Ketanji Brown Jackson is a step closer to becoming the first Black woman confirmed to the Supreme Court.
Jackson’s nomination advanced out of the Senate Judiciary Committee earlier this week, where it had deadlocked in an 11 to 11 vote along party lines, with Democrats approving her nomination against Republican opposition. Senate majority leader Chuck Schumer (D-NY) called a special vote of the Senate to advance Jackson’s nomination out of the committee, with Republican senators Susan Collins (ME), Lisa Murkowski (AK), and Mitt Romney (UT) voting with Democrats to advance the nomination.
A confirmation vote in the Senate is expected sometime this week.
Jackson was nominated by President Biden to replace retiring Justice Stephen Breyer on the Supreme Court earlier this year.
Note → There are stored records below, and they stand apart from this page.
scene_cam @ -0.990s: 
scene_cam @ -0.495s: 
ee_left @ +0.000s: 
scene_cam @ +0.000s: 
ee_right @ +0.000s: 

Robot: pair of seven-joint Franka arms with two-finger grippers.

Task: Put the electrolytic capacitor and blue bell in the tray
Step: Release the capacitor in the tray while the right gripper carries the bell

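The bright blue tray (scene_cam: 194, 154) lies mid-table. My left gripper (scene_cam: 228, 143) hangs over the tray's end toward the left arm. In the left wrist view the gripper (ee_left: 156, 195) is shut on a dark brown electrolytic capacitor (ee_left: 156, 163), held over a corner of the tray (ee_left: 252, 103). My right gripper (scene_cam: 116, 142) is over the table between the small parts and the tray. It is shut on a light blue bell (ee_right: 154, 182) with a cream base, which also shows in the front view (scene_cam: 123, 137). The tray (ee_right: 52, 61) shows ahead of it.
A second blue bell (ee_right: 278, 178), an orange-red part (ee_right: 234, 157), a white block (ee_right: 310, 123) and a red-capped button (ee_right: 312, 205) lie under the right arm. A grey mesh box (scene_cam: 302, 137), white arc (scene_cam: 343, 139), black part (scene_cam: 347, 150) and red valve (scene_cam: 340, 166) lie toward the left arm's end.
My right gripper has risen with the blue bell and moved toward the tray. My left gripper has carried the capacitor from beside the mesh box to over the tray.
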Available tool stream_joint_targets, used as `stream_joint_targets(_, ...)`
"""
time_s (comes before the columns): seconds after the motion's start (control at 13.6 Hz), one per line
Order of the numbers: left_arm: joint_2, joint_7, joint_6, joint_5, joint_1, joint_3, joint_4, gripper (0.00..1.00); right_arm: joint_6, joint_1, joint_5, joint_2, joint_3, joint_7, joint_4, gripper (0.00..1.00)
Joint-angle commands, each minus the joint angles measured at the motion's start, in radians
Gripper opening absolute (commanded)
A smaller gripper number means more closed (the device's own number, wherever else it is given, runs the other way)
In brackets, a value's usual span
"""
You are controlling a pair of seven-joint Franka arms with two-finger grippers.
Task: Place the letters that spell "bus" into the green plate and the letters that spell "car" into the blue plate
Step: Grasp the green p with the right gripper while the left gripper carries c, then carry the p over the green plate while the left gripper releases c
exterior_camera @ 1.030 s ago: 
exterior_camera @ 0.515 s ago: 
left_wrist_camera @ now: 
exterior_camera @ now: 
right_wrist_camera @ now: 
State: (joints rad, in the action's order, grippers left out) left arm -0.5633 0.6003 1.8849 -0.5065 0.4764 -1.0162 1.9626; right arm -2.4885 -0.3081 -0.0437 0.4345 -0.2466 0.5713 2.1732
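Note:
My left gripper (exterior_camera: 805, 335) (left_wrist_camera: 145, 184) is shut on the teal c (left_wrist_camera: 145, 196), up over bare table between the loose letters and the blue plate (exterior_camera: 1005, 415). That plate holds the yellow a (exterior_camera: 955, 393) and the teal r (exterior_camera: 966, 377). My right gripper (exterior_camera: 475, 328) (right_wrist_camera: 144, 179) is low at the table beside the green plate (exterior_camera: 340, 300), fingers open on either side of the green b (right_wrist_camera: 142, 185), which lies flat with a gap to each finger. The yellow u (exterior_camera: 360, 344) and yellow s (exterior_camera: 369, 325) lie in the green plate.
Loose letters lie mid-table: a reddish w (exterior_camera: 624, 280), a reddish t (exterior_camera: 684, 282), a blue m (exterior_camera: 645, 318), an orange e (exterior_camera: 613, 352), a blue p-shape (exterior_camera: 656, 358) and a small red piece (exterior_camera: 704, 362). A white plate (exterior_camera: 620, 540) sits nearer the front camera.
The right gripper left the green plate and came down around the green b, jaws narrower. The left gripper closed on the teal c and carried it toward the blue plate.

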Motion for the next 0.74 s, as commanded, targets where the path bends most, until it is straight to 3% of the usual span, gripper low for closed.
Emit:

If confirmed, she would be the first Black woman to serve on the country’s highest court.
Jackson’s three-day confirmation process began in the Senate at the end of March, with a day of opening statements followed by two days of questions from senators. Although Democrats and Republicans spoke highly of Jackson’s record prior to her hearing, Republicans have remained mostly united in their opposition to her nomination – a sign that the nomination process is becoming more entrenched along party lines.
However, despite this nearly unified Republican opposition, Collins, Murkowski, and Romney have broken with party lines and said they will approve Jackson’s nomination.
Some Democrats have criticized Republican opposition to Jackson, saying that it’s yet another obstacle for her, as a Black woman, to overcome. Senator Cory Booker (D-NJ) called the tone of the opposition in her hearings “disrespectful,” CNN reports, and an example of the “absurdities of disrespect” that many people of color, specifically women, have to endure.